I last wrote when I just arrived to Yogyakarta and the next day I went out to Borobudur and Prambanan temples which were built a little after Angkor Wat. On my tour I met "Steffen and Marcel" from Germany who are doing an internship in Indonesia and "Kate" from London who is teaching English in Indonesia. As we drove out to the site we talked about all the taxi rip-offs and shared experiences and it seems also that they met my little friend the "old guy" who gave them a similar "free" tour and then wanted $100,000 rupees from them. Obviously this guy hangs around the Independence Monument Park looking for white skinned tourists to rip-off.

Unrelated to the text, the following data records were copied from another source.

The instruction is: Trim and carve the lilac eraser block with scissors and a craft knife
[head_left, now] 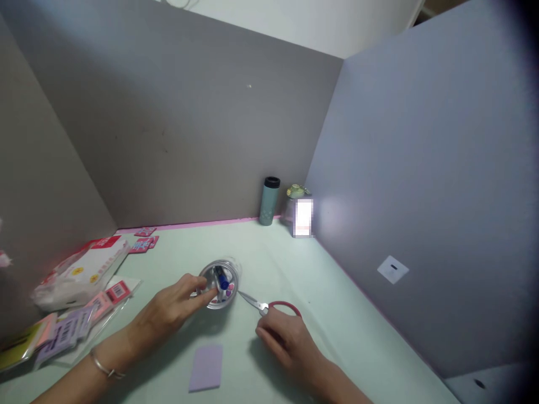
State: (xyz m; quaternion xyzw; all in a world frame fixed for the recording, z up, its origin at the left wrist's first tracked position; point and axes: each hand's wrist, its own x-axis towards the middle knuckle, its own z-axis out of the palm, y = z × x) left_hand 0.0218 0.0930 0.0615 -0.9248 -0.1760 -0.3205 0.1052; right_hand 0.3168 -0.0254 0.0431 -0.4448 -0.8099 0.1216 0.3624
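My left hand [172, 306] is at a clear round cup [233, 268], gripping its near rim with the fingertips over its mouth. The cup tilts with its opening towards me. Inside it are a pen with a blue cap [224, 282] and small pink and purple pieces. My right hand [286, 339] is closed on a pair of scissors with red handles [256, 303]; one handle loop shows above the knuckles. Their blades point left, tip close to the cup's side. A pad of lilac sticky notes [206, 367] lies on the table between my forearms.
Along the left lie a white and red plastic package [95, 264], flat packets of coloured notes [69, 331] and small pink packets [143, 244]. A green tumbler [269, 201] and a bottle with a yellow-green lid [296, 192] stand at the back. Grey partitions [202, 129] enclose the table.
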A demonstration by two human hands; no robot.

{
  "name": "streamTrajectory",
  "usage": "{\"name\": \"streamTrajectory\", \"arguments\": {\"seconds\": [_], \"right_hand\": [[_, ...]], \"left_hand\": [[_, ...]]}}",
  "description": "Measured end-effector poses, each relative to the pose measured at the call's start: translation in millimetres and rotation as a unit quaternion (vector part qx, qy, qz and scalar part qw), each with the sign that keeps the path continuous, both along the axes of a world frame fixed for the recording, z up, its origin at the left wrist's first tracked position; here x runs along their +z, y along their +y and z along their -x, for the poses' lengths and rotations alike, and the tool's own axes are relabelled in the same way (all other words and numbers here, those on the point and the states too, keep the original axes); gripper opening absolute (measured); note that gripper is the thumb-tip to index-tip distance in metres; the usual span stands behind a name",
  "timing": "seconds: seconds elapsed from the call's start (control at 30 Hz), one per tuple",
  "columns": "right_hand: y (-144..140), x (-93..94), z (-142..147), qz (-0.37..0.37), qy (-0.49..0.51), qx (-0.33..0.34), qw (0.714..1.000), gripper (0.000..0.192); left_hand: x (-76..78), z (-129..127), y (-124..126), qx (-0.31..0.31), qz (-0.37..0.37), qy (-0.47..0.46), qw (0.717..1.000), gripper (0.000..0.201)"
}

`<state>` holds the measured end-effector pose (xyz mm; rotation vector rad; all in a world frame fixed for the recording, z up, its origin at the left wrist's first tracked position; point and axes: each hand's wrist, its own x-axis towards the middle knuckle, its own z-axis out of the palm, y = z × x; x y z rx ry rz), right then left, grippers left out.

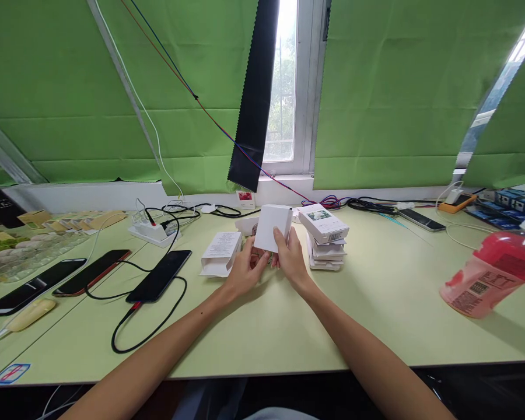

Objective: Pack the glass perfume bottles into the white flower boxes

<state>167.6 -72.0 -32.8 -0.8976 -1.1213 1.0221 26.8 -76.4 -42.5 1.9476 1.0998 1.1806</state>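
Holding: white box is pinched above the table by left hand and right hand, fingers closed | risk: stack of boxes just beside could be knocked by right wrist.

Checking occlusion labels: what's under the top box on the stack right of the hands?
Under the top box lie a few more flat white boxes, stacked unevenly on the table. Their printed faces are covered, and the exact count cannot be told.
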Motion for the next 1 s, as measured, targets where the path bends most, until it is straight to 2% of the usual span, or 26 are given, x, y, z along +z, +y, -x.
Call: {"name": "streamTrajectory", "arguments": {"seconds": [0.8, 1.0], "right_hand": [[0.1, -0.3, 0.5, 0.002, 0.002, 0.002, 1.0, 0.038], [0.2, 0.0, 0.6, 0.002, 0.0, -0.003, 1.0, 0.038]], "left_hand": [[-2.8, 1.3, 2.9, 0.003, 0.003, -0.003, 1.0, 0.044], [-3.6, 1.6, 3.0, -0.003, 0.0, -0.001, 1.0, 0.039]]}}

We spent a couple hours at each site, then our driver wanted to take us to a silver shop where we could see silver made into very expensive things which they hoped we tourists would buy from them. We said "forget it" and weren't interested and then our driver asked if we were interested in a puppet show and we reluctantly said "OK" until we learned the puppet show was inside the silver shop and they put on a 10 minute show and then our driver wanted to leave us there for 15 minutes as he wanted to go to the mosque and pray and again we said "forget it! just drop us off where you picked us up". These guys get little commissions all over Southeast Asia for just bringing in tourists. The praying at the mosque was just the little tricks they use that we were all well aware of.

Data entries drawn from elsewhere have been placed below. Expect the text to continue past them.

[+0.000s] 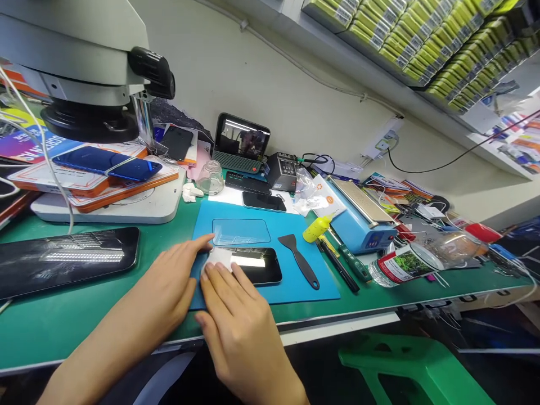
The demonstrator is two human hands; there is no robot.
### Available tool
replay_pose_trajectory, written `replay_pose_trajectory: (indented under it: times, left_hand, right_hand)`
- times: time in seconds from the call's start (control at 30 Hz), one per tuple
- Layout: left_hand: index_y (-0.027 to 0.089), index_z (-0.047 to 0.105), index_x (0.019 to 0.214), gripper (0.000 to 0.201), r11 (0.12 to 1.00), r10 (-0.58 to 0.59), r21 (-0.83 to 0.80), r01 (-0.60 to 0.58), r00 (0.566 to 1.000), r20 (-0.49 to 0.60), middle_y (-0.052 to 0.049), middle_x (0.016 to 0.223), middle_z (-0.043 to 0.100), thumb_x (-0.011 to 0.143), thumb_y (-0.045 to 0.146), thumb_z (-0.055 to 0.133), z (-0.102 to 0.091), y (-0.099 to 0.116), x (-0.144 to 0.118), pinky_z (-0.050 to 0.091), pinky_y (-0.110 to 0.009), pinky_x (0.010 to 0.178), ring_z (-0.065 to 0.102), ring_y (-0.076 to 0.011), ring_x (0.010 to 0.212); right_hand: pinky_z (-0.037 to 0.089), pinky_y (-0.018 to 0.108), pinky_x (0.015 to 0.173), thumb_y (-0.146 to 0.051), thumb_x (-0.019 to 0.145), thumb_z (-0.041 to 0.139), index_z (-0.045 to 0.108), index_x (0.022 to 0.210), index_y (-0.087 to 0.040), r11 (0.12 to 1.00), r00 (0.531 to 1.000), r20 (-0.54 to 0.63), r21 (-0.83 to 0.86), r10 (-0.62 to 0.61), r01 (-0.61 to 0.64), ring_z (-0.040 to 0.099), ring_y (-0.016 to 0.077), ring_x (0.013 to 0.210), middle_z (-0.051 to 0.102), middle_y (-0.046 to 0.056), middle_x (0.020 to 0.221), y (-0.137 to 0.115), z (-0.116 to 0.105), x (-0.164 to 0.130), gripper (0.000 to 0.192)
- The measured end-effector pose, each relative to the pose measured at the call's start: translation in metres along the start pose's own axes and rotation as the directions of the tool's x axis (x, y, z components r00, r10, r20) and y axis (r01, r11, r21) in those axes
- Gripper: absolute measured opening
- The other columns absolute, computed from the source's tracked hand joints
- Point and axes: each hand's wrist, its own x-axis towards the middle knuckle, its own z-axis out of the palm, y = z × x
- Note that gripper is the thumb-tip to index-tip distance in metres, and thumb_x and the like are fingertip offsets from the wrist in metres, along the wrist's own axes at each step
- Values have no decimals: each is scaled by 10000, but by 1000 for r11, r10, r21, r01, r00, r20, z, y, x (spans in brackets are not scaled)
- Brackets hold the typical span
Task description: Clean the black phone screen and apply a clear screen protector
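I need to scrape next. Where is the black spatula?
The spatula lies on the blue mat, right of the phone and below the yellow bottle.
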Motion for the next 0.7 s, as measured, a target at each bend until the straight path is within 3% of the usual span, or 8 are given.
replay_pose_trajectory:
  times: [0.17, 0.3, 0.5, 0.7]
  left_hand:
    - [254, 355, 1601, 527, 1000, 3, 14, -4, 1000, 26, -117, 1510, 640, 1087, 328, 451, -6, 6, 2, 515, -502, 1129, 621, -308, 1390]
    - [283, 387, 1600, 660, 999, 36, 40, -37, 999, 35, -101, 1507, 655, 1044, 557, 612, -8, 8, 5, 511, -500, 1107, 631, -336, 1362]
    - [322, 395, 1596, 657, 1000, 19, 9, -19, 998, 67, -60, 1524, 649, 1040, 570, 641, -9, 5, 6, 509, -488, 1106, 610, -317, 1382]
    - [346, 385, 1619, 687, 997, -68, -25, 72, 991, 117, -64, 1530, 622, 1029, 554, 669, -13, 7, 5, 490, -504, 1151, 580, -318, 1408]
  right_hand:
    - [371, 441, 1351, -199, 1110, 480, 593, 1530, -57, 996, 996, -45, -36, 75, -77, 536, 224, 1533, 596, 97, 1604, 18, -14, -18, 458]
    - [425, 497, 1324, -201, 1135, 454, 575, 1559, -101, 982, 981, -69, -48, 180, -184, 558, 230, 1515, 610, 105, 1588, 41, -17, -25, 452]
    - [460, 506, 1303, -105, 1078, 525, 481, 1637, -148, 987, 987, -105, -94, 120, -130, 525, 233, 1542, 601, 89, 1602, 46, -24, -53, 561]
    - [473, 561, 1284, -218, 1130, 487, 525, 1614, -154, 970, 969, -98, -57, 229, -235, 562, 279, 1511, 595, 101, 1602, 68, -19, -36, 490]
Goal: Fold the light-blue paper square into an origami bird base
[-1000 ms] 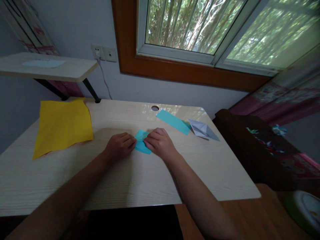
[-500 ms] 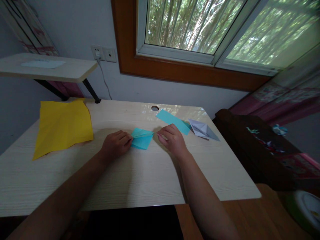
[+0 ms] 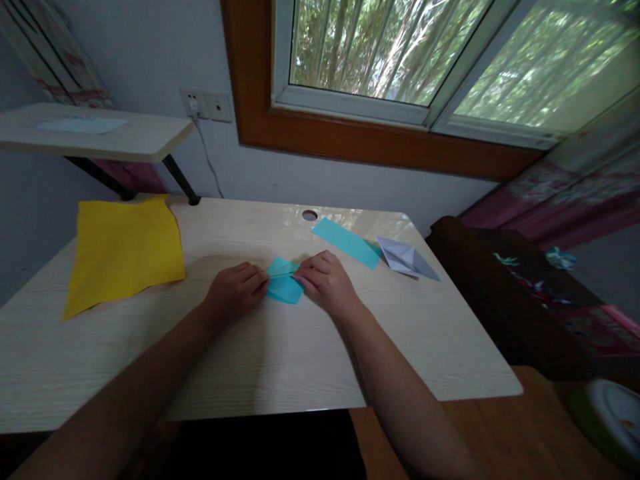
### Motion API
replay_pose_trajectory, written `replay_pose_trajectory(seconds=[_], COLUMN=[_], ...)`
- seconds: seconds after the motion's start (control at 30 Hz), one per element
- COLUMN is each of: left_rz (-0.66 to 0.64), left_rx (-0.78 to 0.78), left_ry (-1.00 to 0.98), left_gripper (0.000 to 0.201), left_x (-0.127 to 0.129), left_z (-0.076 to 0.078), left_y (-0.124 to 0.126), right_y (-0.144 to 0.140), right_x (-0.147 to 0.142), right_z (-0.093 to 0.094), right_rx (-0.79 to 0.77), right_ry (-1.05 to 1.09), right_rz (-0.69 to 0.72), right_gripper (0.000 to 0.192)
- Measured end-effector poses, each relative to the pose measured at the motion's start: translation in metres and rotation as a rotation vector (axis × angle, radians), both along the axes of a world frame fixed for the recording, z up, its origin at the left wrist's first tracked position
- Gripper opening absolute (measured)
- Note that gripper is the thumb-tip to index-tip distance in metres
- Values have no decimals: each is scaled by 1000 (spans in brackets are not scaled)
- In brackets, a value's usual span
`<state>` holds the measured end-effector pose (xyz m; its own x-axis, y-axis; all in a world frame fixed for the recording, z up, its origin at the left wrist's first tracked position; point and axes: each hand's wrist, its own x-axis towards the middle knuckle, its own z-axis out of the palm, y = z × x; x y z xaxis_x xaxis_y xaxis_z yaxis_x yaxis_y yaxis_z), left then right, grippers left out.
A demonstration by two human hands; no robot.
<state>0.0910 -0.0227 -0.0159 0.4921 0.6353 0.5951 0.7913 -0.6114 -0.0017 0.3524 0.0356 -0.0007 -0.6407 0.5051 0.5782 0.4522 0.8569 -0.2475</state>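
A small piece of folded turquoise paper (image 3: pixel 285 288) is held between my two hands just above or on the desk. My left hand (image 3: pixel 239 288) pinches its left corner. On the opposite side, my right hand (image 3: pixel 327 283) grips the right corner, fingers pressed together. A raised fold runs across the paper from one hand to the other. The fingertips cover both ends of it.
The pale desk (image 3: pixel 310 360) carries a yellow sheet (image 3: pixel 127 257) at left. A turquoise strip (image 3: pixel 347 243) and a folded pale-grey paper (image 3: pixel 404 257) lie at back right. A raised shelf (image 3: pixel 145 137) stands back left, and a round hole (image 3: pixel 310 215) pierces the desk.
My right hand has moved left and closed on the right corner of the folded turquoise paper, which it was just beside before. My left hand keeps its pinch.
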Motion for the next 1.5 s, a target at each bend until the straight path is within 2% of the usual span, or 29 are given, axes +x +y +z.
replay_pose_trajectory(seconds=[0.4, 0.7, 0.87, 1.0, 1.23, 1.37, 1.5], left_rz=[19, 35, 120, 142, 11, -1, 17], left_rx=[40, 51, -7, -91, -239, -287, -306], left_ry=[-34, -28, -182, -277, -113, -31, -81], left_gripper=[7, 5, 6, 9, 22, 26, 25], left_x=[-5, -9, -17, -19, -13, -9, -9], left_z=[2, 2, 3, 4, -4, -6, -7], left_y=[1, 1, 3, 6, 12, 13, 16], right_y=[0, 2, 5, 3, -1, -1, -1], right_x=[7, 11, 15, 8, -6, -7, -9], right_z=[5, 5, 0, -2, -7, -12, -14], right_rx=[83, 76, 83, 48, -76, -138, -160], right_ry=[26, 40, 88, 74, -73, -101, -95], right_rz=[-65, -67, -85, -28, 165, 187, 187], right_gripper=[13, 13, 14, 16, 21, 20, 17])
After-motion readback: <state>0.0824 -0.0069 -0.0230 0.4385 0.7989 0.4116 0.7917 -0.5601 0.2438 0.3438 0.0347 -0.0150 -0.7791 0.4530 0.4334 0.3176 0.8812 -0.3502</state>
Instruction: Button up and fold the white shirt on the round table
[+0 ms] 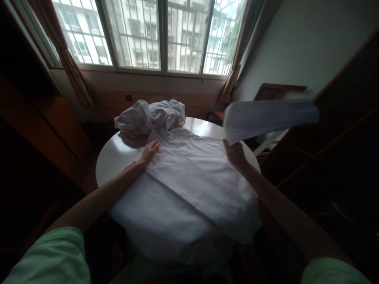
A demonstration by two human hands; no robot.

I checked into the Astina hotel and sat down at their restaurant when I peeked into the kitchen to see that it was bare with no food around but I ordered a small breakfast and I see the guy who just took my order jump on his scooter and take off and another guy comes out with my coffee and we have polite conversation talking about how Bali's tourism has suffered since the two bombings and he tells me I am the only customer at the hotel which has a bunch of separate cottages with a swimming pool and 20 meters from the beach. I see that he is talking to me and no one is in the kitchen so I ask how my breakfast is coming along and he says the guy just went out to the market to get the stuff and then the guy arrives with a woman on the back who I guess is the cook. The next day I made the mistake of just ordering a coffee thinking that would be easy for them but no, they had to go to the store again to get milk for my coffee. It was great to have the pool to myself and the whole place was like a beautiful garden with exotic plants everywhere.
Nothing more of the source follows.